That admission, however, did not settle the issue because the majority went on to state that the Tisons also did not fit within the category of felony murderers for whom the Enmund court had held the death penalty to be constitutionally impermissible: those felony murderers who, like Enmund, had not participated in the crimes in a major way and who had no culpable mental state. The Court contrasted petitioners’ actions of securing the weapons, participating in the jailbreak, trapping the victims, and failing to help them in the face of their impending death with Enmund’s comparatively innocuous role as the driver of the “getaway” car. Because it believed that the Tisons’ actions could be construed as exhibiting a reckless indifference to human life, the Court recast the issue as whether the Eighth Amendment prohibits the imposition of the death penalty upon a person convicted of felony murder who has exhibited recklessness and whose participation in the underlying felony can be said to have been major rather than minor.

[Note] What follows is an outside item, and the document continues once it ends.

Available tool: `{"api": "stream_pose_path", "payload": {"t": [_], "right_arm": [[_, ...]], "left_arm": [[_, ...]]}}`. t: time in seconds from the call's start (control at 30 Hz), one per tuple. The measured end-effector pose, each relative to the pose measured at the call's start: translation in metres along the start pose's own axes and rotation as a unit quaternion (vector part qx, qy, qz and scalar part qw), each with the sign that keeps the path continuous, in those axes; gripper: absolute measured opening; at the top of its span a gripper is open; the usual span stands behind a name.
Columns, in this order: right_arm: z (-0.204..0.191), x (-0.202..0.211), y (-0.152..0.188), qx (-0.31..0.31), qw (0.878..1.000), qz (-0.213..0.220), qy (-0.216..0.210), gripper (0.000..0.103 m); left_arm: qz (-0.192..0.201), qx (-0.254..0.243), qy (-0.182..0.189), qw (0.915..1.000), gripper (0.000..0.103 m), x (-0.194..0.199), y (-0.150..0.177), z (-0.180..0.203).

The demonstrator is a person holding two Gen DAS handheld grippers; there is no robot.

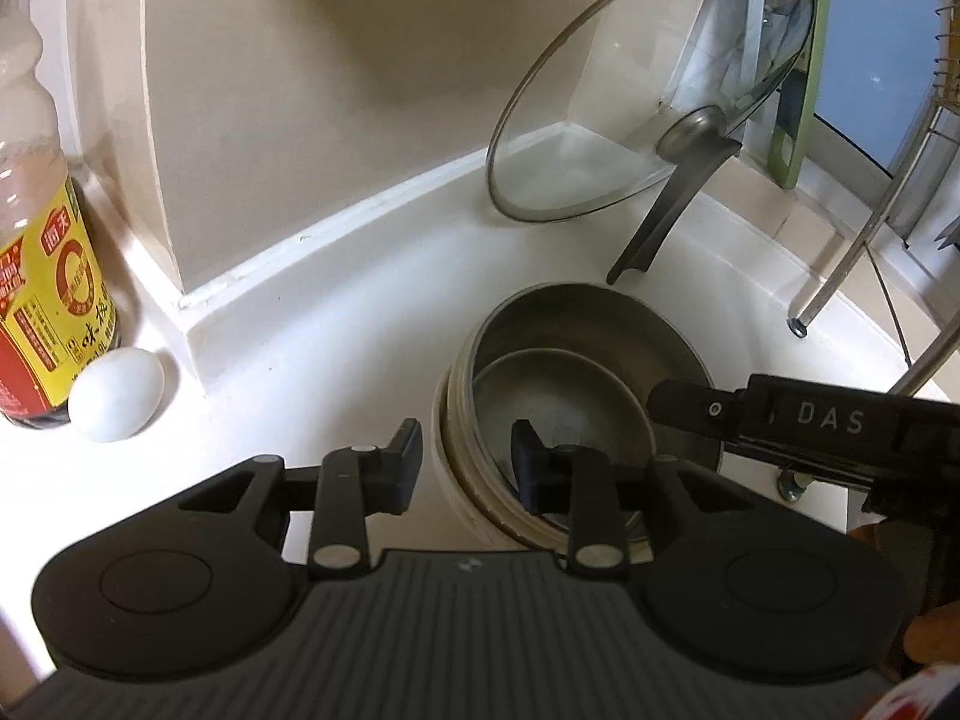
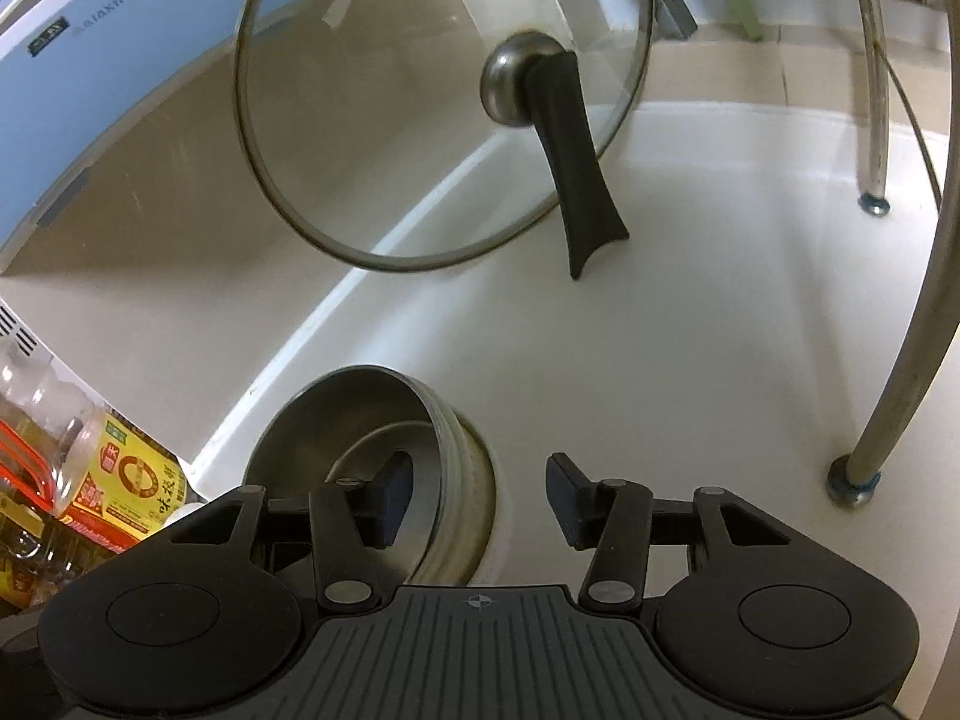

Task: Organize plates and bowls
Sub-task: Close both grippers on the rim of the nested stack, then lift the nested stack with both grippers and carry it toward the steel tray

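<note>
A stack of nested bowls (image 1: 576,330) stands on the white counter: steel bowls inside, cream-white bowls around them. A smaller steel bowl (image 1: 558,402) lies in the top one. My left gripper (image 1: 468,459) is open and straddles the stack's near-left rim, one finger outside and one inside, neither pad pressing on it. In the right wrist view my right gripper (image 2: 480,501) is open wider across the right rim of the stack (image 2: 354,420), its left finger inside the bowl. One right gripper finger (image 1: 684,411) shows over the far-right rim, a hand behind it.
A glass lid (image 1: 648,90) with a black handle leans on the wall corner behind the stack. A sauce bottle (image 1: 42,276) and a white egg (image 1: 117,394) stand at the left. Metal rack legs (image 2: 900,360) rise at the right, and counter (image 2: 660,330) lies between.
</note>
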State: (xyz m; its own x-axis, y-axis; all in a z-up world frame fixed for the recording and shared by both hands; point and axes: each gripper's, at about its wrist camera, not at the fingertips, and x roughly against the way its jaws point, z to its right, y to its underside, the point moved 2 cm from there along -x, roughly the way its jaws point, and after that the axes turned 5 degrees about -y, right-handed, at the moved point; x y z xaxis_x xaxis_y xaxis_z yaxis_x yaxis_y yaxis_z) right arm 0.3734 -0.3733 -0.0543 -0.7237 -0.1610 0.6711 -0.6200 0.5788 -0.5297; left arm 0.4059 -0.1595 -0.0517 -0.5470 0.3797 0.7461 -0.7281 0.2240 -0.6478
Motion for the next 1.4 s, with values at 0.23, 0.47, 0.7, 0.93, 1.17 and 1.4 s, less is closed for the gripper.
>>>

The majority answered this question in the negative. After surveying the state felony murder and capital punishment statutes, the court held that only a small minority — eleven states — forbade the imposition of the death penalty where the defendant acted with recklessness and played a substantial role in the underlying felony. The majority then specifically addressed the culpability issue that was so essential to the holding in Enmund. Although it agreed with the Enmund court that punishment must be closely tailored to the culpable mental state of the perpetrator, the majority rejected petitioners’ argument that only a classic intentional, premeditated murder is deserving of the death penalty. Justice O’Connor, writing for the majority, reasoned as follows:

A narrow focus on the question of whether or not a defendant “intended to kill,” however, is a highly unsatisfactory means of definitively distinguishing the most culpable and dangerous of murderers. Many who intend to, and do, kill are not criminally liable at all — those who act in self-defense or with other justification or excuse. Other intentional homicides, though criminal, are often felt undeserving of the death penalty — those that are the result of prov*824ocation. On the other hand, some nonin-tentional murderers may be among the most dangerous and inhumane of all — the person who tortures another not caring whether the victim lives or dies, or the robber who shoots someone in the course of a robbery, utterly indifferent to the fact that the desire to rob may have the unintended consequence of killing the victim as well as taking the victim’s property. This reckless indifference to the value of human life may be every bit as shocking to the moral sense as an “intent to kill.” Indeed it is for this very reason that the common law and modern criminal codes alike have classified behavior such as occurred in this case along with intentional murders [citation omitted]. Enmund held that when “intent to kill” results in its logical though not inevitable consequence — the taking of human life — the Eighth Amendment permits the State to exact the death penalty after a careful weighing of the aggravating and mitigating circumstances. Similarly, we hold that the reckless disregard for human life implicit in knowingly engaging in criminal activities known to carry a grave risk of death represents a highly culpable mental state, a mental state that may be taken into account in making a capital sentencing judgment when that conduct causes its natural, though also not inevitable, lethal result.
[[Image here]]

We will not attempt to precisely delineate the particular types of conduct and states of mind warranting imposition of the death penalty here. Rather, we simply hold that major participation in the felony committed, combined with reckless indifference to human life, is sufficient to satisfy the En-mund culpability requirement. Tison, 481 U.S. at 157-58,107 S.Ct. at 1687-88 (emphasis added).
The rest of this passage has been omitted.